Zapraszamy do wysłuchania homilii oraz konferencji ks. Andrzeja Wójcika wygłoszonych na naszym dniu skupienia.
NASZA NADZIEJA DAREM OCALENIA
Ef 1,15-23; Ps 8, Łk 12,8-12
Paweł przekazuje nam, że kiedy Chrystusem umarł i zmartwychwstał, stało się już wszystko. Całe zło zostało pokonane i to nie tylko w Chrystusie, ale we wszystkich ludziach. Od dopełnienia się tajemnicy paschalnej Chrystus już nigdy nie jest sam. On zawsze jest Głową Ciała, którym jest Kościół, a my jesteśmy zawsze w Nim. Paweł przekazując swoją wizję, że wszystko się już zmieniło, chce wzbudzić w nas nadzieję, że kiedy patrzymy na ten świat i doświadczamy go, to nasza nadzieja nie jest mrzonką, ale jest tym, co wyzwala nasze serce, naszą duszę, pozwala się radować i być miejscem ocalenia dla innych ludzi. Jeśli sami mamy taką nadzieję, jaką ma św. Paweł, to możemy dawać ją innym ludziom. Im bardziej podporządkowujemy się Duchowi Świętemu, im bardziej w naszej duchowej walce walczymy z duchami przeciwnymi, tym bardziej pomagamy tym, którzy są zagrożeni potępieniem. Ukryta walka każdego z nas przyczynia się do tego, że ktoś może wygrać, a nie przegrać, że ktoś rzeczywiście może otworzyć się na Pana Boga. Jezus chce, żebyśmy nieśli ludziom Ducha Świętego, którego otrzymujemy na Eucharystii.
POTRZEBA, BY ON WZRASTAŁ, A JA SIĘ UMNIEJSZAŁ
Bardzo ciekawy jest rys duchowości Jana Chrzciciela, który chce jakby zniknąć, umniejszyć się, ale jednocześnie być drogowskazem, głosem, który wskazuje na Chrystusa, tylko na Niego. Ważne jest, żebyśmy wiedzieli, że to jego znikanie, oddanie życia, dokonało się po to, żebyśmy mogli zatrzymać się na prawdziwym znaku, żebyśmy mogli rozpoznać Chrystusa. Rozpoznamy Go wtedy, kiedy będziemy myśleć podobnie jak Jan Chrzciciel: „Trzeba by On wzrastał, a ja się umniejszał”, aby Jezus był widoczny. Kiedy to się dzieje?
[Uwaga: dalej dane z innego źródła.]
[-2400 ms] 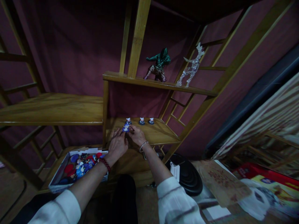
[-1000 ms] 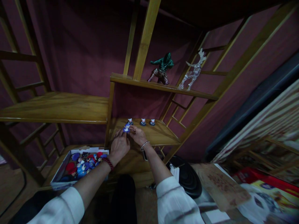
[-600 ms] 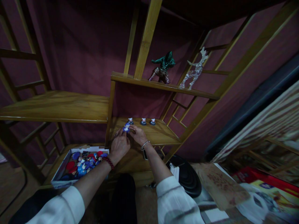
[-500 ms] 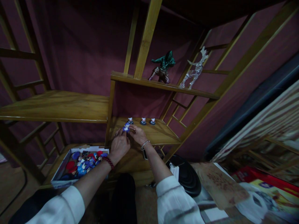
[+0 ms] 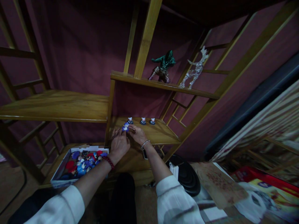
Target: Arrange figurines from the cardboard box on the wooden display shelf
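Note:
A small purple-and-white figurine (image 5: 125, 126) is pinched between the fingertips of both hands, just above the front of the low shelf (image 5: 161, 133). My left hand (image 5: 120, 143), with a dark red bead bracelet at its wrist, meets it from below and the left. From the right, my right hand (image 5: 138, 135) grips its side; a silver bracelet circles that wrist. Behind them stand three white-and-dark figurines in a row: a left one (image 5: 130, 120), a middle one (image 5: 143, 121) and a right one (image 5: 152, 121). My fingers partly hide the held figurine's lower part.
An open box (image 5: 57, 169) of red, blue and purple figurines sits at lower left. A green hooded figure (image 5: 166, 63) and a clear deer statuette (image 5: 195, 73) stand on the shelf above. A wooden upright (image 5: 110, 109) borders the low compartment. A black round object (image 5: 187, 177) lies at lower right.
The purple-and-white figurine has tilted and shifted very slightly left between my fingers. Both hands stay in nearly the same place.

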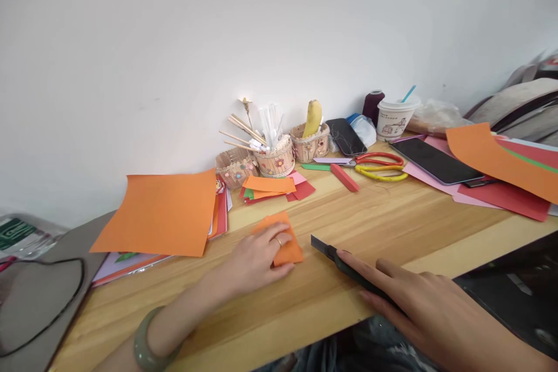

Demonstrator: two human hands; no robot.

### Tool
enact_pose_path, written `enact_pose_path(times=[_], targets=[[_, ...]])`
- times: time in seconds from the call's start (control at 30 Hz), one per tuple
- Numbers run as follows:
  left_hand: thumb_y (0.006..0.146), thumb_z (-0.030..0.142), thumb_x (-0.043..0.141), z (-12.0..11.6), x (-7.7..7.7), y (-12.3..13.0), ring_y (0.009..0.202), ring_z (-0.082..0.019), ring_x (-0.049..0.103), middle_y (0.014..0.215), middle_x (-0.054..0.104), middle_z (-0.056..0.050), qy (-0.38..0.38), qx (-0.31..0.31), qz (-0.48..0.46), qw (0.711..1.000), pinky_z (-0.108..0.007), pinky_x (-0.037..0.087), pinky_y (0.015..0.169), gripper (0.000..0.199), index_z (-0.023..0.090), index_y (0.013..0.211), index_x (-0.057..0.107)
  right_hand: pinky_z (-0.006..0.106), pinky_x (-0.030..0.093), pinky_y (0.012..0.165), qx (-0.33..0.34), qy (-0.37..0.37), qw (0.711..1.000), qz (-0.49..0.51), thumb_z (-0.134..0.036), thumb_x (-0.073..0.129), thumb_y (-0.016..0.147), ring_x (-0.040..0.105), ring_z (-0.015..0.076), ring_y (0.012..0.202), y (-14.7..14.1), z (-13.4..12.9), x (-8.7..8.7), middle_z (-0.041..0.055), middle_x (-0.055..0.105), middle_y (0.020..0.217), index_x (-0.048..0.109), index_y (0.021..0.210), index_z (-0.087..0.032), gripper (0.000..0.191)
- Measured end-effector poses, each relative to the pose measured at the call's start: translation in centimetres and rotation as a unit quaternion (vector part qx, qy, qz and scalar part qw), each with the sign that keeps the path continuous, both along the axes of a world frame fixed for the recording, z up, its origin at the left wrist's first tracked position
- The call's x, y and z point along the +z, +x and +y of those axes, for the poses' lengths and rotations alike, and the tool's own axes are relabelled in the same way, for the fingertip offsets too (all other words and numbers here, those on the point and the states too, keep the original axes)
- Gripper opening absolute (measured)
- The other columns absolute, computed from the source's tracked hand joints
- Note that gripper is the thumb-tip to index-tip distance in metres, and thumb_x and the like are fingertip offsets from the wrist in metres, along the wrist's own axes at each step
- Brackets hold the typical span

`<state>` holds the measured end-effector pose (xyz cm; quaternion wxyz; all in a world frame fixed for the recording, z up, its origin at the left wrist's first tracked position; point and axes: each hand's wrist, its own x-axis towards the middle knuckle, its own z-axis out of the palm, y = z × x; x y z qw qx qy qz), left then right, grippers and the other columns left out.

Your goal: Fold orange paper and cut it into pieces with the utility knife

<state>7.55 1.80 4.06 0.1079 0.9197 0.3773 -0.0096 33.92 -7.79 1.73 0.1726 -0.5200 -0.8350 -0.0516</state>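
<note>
My left hand (257, 258) lies flat on a small folded piece of orange paper (285, 247), pressing it onto the wooden table (392, 226); a ring is on one finger and a green bangle on the wrist. My right hand (418, 296) lies over a black utility knife (337, 258) near the table's front edge, with the forefinger stretched along its handle. The knife's tip points left toward the orange piece, a short gap away.
A large orange sheet (163, 212) lies at the left over other papers. Small baskets with sticks (274, 154), a stack of coloured paper pieces (272, 186), scissors (379, 165), a phone (436, 160), a paper cup (394, 116) and red and orange sheets (505, 174) crowd the back and right.
</note>
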Motion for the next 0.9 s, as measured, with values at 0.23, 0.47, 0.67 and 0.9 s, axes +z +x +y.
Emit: enact_pose_path(times=[0.23, 0.47, 0.67, 0.9], targets=[[0.091, 0.041, 0.058, 2.0, 0.6, -1.0, 0.132, -0.023, 0.044, 0.14, 0.049, -0.008, -0.051, -0.071, -0.051, 0.995, -0.036, 0.033, 0.112, 0.04, 0.02, 0.125, 0.061, 0.021, 0.043, 0.037, 0.057, -0.003, 0.998, 0.009, -0.023, 0.027, 0.099, 0.061, 0.0088, 0.045, -0.2, -1.0, 0.8, -0.0081, 0.061, 0.068, 0.036, 0.138, -0.022, 0.041], [0.086, 0.055, 0.056, 3.1, 0.1, -1.8, 0.129, -0.022, 0.047, 0.139, 0.05, -0.004, -0.068, -0.087, -0.099, 0.989, -0.036, 0.037, 0.109, 0.044, 0.029, 0.121, 0.063, 0.021, 0.043, 0.039, 0.081, -0.027, 0.996, 0.024, -0.019, 0.034, 0.094, 0.062, 0.0076, 0.046, -0.9, -1.5, 1.1, -0.0084, 0.064, 0.074, 0.034, 0.14, -0.025, 0.046], [0.089, 0.052, 0.054, 3.0, 0.1, -1.7, 0.129, -0.019, 0.048, 0.139, 0.051, -0.002, -0.058, -0.086, -0.091, 0.99, -0.035, 0.037, 0.107, 0.039, 0.032, 0.121, 0.062, 0.023, 0.041, 0.037, 0.084, -0.05, 0.995, 0.009, -0.016, 0.052, 0.083, 0.063, 0.0102, 0.048, -1.8, -1.6, 0.7, -0.0083, 0.064, 0.075, 0.033, 0.141, -0.027, 0.062], [0.091, 0.053, 0.05, 2.7, 0.3, -1.5, 0.129, -0.019, 0.047, 0.138, 0.052, -0.001, -0.04, -0.083, -0.081, 0.992, -0.032, 0.037, 0.107, 0.039, 0.031, 0.12, 0.064, 0.023, 0.042, 0.036, 0.07, -0.049, 0.996, -0.007, -0.019, 0.048, 0.086, 0.063, 0.0129, 0.047, -2.3, -0.9, 0.7, -0.0043, 0.067, 0.076, 0.037, 0.14, -0.025, 0.055]])
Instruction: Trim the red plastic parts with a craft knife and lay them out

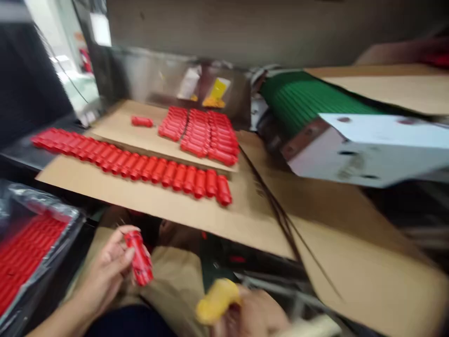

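Observation:
Between the thumb and fingers of my left hand (114, 262) is a red cylindrical part (139, 258), held upright and slightly tilted above my lap. My right hand (256, 311), smeared by motion at the bottom, grips a yellow object (217, 301) whose exact kind I cannot make out. Beyond my hands, a long row of red parts (150, 168) lies side by side on cardboard (147, 199). Behind it are three stacked columns of similar parts (198, 131), with one single red part (142, 121) to their left.
A plastic-lined bin (75, 224) full of red parts stands at lower left. On the right, a green ribbed conveyor belt (315, 98) with a white metal frame (379, 150) rises above the cardboard. Yellow and white labels (218, 91) sit at the back. Dark straps cross the cardboard.

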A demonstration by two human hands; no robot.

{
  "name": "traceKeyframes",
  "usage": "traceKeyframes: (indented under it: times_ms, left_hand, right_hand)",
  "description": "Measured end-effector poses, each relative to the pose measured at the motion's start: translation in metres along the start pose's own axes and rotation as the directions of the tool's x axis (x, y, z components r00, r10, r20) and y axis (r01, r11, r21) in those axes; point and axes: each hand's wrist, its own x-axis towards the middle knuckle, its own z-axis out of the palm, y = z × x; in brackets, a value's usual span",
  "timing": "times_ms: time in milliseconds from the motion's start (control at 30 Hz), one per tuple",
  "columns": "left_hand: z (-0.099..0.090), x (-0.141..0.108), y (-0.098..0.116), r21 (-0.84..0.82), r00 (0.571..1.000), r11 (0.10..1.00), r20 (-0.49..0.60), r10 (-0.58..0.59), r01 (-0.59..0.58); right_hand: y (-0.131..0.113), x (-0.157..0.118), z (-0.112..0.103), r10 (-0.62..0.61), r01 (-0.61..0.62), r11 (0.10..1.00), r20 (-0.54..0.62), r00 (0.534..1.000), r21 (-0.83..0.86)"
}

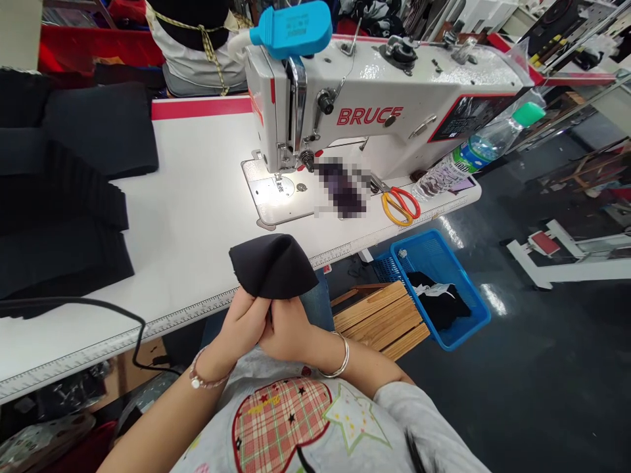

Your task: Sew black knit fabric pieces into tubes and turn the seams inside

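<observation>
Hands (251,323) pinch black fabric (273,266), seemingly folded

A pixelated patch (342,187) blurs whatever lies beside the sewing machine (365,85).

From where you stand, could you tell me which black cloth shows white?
The cloth in the blue basket shows white on top; the held cloth and the pile on the table look all black.

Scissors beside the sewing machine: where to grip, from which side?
Take the red-and-yellow scissors by their finger loops, from above on the table's near-edge side: the loops lie flat and nearest that edge, while the blades point toward the sewing machine.
</observation>
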Motion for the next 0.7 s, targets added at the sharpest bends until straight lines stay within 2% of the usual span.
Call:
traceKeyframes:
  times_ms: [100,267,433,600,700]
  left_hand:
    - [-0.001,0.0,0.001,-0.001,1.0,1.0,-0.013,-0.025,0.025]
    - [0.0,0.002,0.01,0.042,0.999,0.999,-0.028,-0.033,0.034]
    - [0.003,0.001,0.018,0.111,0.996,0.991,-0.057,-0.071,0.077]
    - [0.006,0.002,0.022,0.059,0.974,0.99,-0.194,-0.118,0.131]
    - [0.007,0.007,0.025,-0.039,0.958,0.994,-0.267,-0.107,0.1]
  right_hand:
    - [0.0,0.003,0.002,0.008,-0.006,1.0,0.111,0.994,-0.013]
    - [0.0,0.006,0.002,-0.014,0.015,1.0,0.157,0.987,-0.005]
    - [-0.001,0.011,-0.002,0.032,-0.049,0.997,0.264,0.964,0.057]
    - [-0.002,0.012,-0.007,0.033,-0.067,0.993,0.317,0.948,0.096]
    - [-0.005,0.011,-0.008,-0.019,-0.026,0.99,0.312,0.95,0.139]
Wtedy, kiedy rzeczywiście z radością i dziękczynieniem przyjmuję to, gdzie jestem, kim jestem z wszystkimi niedoskonałościami, których jestem świadoma, ale szczęśliwa, bo w tym wszystkim jestem Oblubienicą Chrystusa. Jestem z Nim jednym Ciałem i kiedy się modlę moje ograniczenia pomagają mi, żeby zniknąć i żeby w sposób wierny być, żyć i cieszyć się, że jestem Jego znakiem, że dzięki temu Chrystus jest obecny. Duch Święty czyni to w nas, bo tylko On może nas przekonać, że to znikanie, umniejszanie się jest czymś niezwykle wartościowym.